Se, sob a pandemia, o tempo deixou de ser pontual, o fascínio com esta temporalidade que saiu dos eixos insinuava-se como a marca crescente da literatura, música e cinema desde o final do século passado, como Mark Fisher demonstrou, diagnosticando esses novos modos como «o esquisito e o insólito». No essencial, dava conta da profunda apreensão com tudo o que escapa à percepção, cognição ou experiência comum, uma espécie de alucinação negativa que privilegia paisagens desoladas ou estruturas abandonadas, em cujo aparente esvaziamento algo adquire vida própria, independente das pessoas, com uma energia política nova que excede a mera evocação nostálgica da austeridade, a melancolia pós-imperial e o rescaldo assombrado.
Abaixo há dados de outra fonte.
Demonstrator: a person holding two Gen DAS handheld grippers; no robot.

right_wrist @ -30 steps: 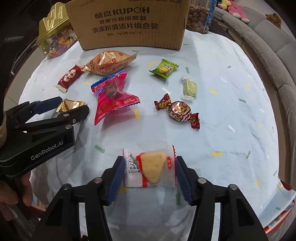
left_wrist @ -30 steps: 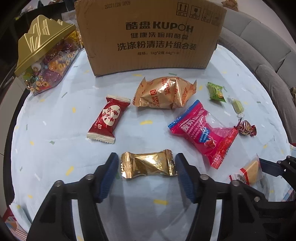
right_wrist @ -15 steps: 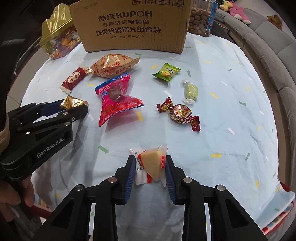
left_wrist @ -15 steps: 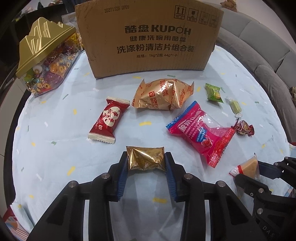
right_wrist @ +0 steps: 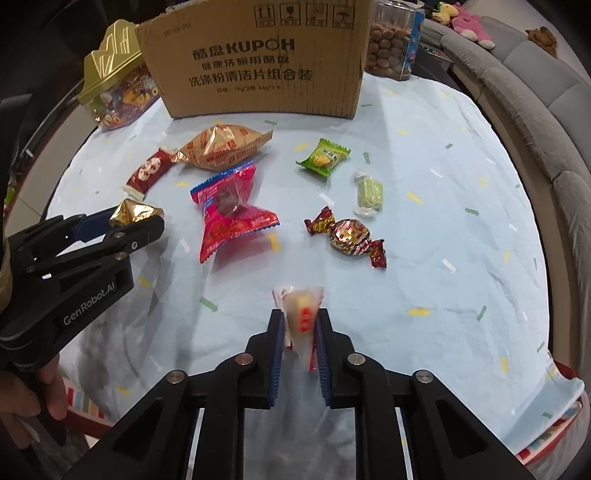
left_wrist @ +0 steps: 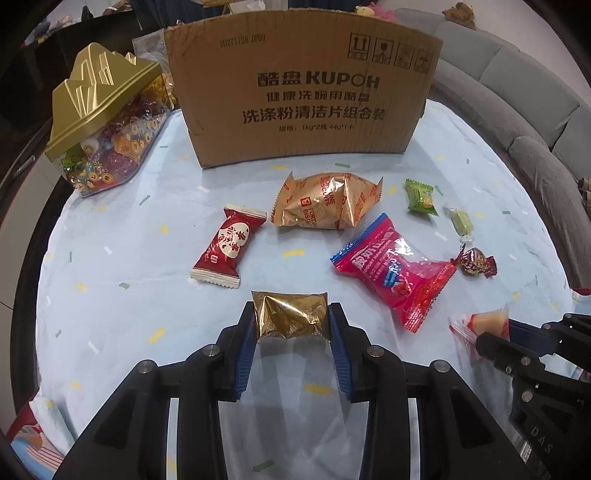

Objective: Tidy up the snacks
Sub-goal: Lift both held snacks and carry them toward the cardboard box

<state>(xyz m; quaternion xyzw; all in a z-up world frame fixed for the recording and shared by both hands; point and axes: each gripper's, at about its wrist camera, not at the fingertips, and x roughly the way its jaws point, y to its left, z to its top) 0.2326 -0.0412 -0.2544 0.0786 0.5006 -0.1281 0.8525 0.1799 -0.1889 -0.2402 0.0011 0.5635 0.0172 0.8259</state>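
both grippers clamped on snacks
left gripper (left_wrist: 291,325) pinches the gold candy (left_wrist: 290,314), right gripper (right_wrist: 301,332) the cheese pack (right_wrist: 301,317); slick crumpled wrappers could slip out on lifting

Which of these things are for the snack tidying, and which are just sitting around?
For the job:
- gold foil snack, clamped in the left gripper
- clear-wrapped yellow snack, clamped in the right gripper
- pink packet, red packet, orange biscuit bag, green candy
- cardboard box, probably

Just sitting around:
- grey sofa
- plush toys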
Se o género fotográfico escapou inicialmente a esta análise cultural, acabaria por dominar estes modos, redefinindo-se tanto por aquilo que mostra e não mostra, como por aquilo que se vê e não se vê, emergindo como palco central para debates sobre verdade, história e identidade. A estranha convergência entre este modo e a pandemia ilustra a dupla condição do impasse que habitamos: se a linguagem e o tempo, o conhecimento e a experiência se inquietam de uma forma sem precedentes, também as promessas ideológicas dependem hoje como nunca da representação. O género fotográfico intempestivo anunciava a relevância aguda que a vida subjectiva e a terra ocupada viriam a obter durante a pandemia, como que prenunciando que a contestação à cidade se faria em torno do vazio e do monumento: contra as expulsões e as deslocações forçadas em metrópoles que parecem aguardar novos inquilinos indefinidamente, e contra o desfasamento entre os símbolos públicos deixados em representação no deserto da cidade e as populações que dela não se puderam ausentar para um confinamento. Se este novo género fotográfico parecia, dessa forma, tornar palpável uma experiência do mundo em fragmentos, no qual a passagem do tempo não significava progresso mas antes desintegração, revelava também inversamente um espaço comum a ser ocupado como território e memória.